August and September always, for me, have become the month of changes. I remember moving into my first apartment in Toronto in September of 2017. In September of 2020, I remember publishing my first essay about Our First Muse on Thought Catalog. The following August/September - I booked a one way ticket to Rome (what was supposed to be a 4 night vacation) - and I never looked back. And do you remember my brief, Writing By The Sea stint? That happened last September, too.
I always know August and September are going to bring about something. And I don’t exactly know what that something is going to be. But I realized - I have no choice but to brace for it. My mom used to tell me, “Sometimes, life likes to make decisions for us.” Which, I think, unintentionally, has become my new life motto.
This is my last day in Bordeaux. I went to France - did I tell you? I guess it was one of those spontaneous changes that August brings. And I didn’t want to leave Rome, again. I cried the night before, again. But, because August and September know something that I don’t - Bordeaux has been one of the most beautiful cities I’ve ever had the pleasure of playing house in. I am so happy I came here.
Taylor’s The Prophecy is playing in the background. It’s been my TTPD go-to lately.
Pad around when I get home / I guess a lesser woman would've lost hope / A greater woman wouldn't beg / But I looked to the sky and said / Please / I've been on my knees / Change the prophecy
There are many things that I’m proud of myself for. Navigating airports and love triangles. Booking flights, booking AirBnB’s. Unlocking European doors. Dining alone, drinking alone. Communicating with language barriers. Becoming a regular somewhere(s). Creating a routine, and creating harmony - wherever I am, and wherever I go.
Don't want money / Just someone who wants my company / Let it once be me / Who do I have to speak to / About if they can redo / The prophecy?

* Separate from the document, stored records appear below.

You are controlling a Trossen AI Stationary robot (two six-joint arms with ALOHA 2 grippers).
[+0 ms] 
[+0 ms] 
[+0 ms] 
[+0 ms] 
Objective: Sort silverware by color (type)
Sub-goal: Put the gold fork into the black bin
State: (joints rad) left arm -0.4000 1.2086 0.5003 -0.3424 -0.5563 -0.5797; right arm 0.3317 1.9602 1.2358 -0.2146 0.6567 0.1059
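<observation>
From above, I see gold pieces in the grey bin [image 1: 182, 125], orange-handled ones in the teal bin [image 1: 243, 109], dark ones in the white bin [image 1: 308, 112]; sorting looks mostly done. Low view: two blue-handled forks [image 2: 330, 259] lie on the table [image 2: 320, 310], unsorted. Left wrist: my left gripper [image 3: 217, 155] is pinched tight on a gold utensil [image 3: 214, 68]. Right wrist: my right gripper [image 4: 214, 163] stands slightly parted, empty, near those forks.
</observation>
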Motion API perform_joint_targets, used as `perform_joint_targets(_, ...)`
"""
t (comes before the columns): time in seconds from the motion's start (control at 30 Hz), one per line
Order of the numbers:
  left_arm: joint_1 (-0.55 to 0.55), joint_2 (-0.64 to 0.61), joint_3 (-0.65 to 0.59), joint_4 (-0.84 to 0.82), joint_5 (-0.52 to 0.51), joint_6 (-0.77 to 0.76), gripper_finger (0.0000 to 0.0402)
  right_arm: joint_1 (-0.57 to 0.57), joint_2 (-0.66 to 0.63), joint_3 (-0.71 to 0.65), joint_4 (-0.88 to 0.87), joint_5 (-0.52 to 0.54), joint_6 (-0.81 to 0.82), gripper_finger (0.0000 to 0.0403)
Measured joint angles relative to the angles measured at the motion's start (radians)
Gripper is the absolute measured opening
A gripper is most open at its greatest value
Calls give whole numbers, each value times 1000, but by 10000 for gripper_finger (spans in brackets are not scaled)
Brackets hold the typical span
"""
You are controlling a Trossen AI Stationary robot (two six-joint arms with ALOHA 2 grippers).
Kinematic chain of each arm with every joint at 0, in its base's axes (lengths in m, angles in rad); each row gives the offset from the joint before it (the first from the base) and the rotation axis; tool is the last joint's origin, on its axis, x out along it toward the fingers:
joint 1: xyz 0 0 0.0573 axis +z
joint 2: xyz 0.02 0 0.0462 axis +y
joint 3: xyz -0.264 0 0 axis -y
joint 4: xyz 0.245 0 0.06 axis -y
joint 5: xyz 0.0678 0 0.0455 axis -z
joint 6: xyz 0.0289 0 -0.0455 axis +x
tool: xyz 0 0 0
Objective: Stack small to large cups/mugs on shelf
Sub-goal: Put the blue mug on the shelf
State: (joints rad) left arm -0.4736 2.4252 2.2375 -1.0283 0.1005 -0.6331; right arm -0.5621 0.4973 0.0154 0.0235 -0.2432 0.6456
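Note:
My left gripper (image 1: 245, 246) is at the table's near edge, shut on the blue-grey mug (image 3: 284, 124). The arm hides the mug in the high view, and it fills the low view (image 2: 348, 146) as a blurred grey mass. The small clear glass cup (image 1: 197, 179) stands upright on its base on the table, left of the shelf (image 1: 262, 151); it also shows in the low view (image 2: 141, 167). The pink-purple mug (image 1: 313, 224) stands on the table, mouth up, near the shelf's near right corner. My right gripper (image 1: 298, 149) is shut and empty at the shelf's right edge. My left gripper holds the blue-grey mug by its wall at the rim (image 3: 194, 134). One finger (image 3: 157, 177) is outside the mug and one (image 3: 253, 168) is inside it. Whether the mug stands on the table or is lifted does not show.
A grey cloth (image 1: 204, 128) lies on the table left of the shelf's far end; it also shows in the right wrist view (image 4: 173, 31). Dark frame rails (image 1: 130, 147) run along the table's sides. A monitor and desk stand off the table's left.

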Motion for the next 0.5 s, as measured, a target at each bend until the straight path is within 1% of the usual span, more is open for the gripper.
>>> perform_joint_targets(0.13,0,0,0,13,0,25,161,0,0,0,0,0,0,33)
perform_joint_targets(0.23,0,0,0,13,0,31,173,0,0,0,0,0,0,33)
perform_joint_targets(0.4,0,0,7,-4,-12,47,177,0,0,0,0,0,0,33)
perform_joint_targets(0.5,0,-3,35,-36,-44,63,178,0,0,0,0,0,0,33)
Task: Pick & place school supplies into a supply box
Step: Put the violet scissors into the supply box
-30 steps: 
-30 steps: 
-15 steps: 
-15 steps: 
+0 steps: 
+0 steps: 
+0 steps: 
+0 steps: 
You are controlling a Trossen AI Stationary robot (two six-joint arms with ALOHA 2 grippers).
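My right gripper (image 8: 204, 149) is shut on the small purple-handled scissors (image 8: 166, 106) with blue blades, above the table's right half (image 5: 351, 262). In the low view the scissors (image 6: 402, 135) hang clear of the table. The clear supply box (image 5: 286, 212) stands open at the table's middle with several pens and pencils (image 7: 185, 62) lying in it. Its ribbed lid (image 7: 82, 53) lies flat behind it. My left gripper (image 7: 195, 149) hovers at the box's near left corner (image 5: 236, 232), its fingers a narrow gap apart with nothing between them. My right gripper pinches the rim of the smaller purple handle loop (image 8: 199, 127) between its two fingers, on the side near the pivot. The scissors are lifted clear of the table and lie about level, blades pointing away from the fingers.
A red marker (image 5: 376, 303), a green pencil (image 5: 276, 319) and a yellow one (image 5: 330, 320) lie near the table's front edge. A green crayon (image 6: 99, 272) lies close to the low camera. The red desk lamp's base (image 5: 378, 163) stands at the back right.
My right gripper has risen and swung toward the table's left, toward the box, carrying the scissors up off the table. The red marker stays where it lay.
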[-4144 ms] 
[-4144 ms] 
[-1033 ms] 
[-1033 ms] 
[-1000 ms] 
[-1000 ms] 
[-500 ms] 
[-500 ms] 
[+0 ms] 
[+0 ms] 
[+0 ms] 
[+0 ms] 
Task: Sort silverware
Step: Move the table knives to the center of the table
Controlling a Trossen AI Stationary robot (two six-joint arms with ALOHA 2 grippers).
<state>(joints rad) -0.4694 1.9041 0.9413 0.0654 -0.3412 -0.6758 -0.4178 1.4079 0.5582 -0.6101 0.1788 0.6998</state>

But I look around me, and I look at couples who are holding hands and who are sitting across from each other at dinner tables. And I dream of what it would be like. Leaving dinner with the same person, opening up the door to the apartment you two share. A home that’s always there. Hand in hand, your head on his shoulder as you sit on the couch and watch the small logs in a fireplace burn. A calm love. A safe love. A love that doesn’t have to be hidden, a love that doesn’t have to be clutched. And maybe it’s a love that’s immune to the changes of fall.
Cards on the table / Mine play out like fools in a fable, oh / It was sinking in / Slow is the quicksand / Poison blood from the wound of the pricked hand / Oh, still I dream of him
I kept walking by this restaurant all week. It’s on one of the most beautiful streets in Bordeaux, and there was something about it that kept drawing me in. You know when a place just has good energy? When there’s something magnetic about it? So, I googled it when I got home. All five star reviews. And I made a promise to myself that I’d take myself there on a date before I left.
Last night, the waitress seats me in their courtyard. I look up at the clear, cloudless, Bordeaux night sky. There’s wooden tables with lanterns, small vases of dried flowers and names written in cursive on small pieces of chalkboard. Low murmurs of French surround me. I order small plate after small plate. Spicy shishito peppers with sea salt and a yogurt sauce. Tomato carpaccio with fresh heirlooms, jerk chicken that’s been marinated and slow cooked for hours. And two glasses of a light gold Vermentino. The waitress smiles when she clears my plates.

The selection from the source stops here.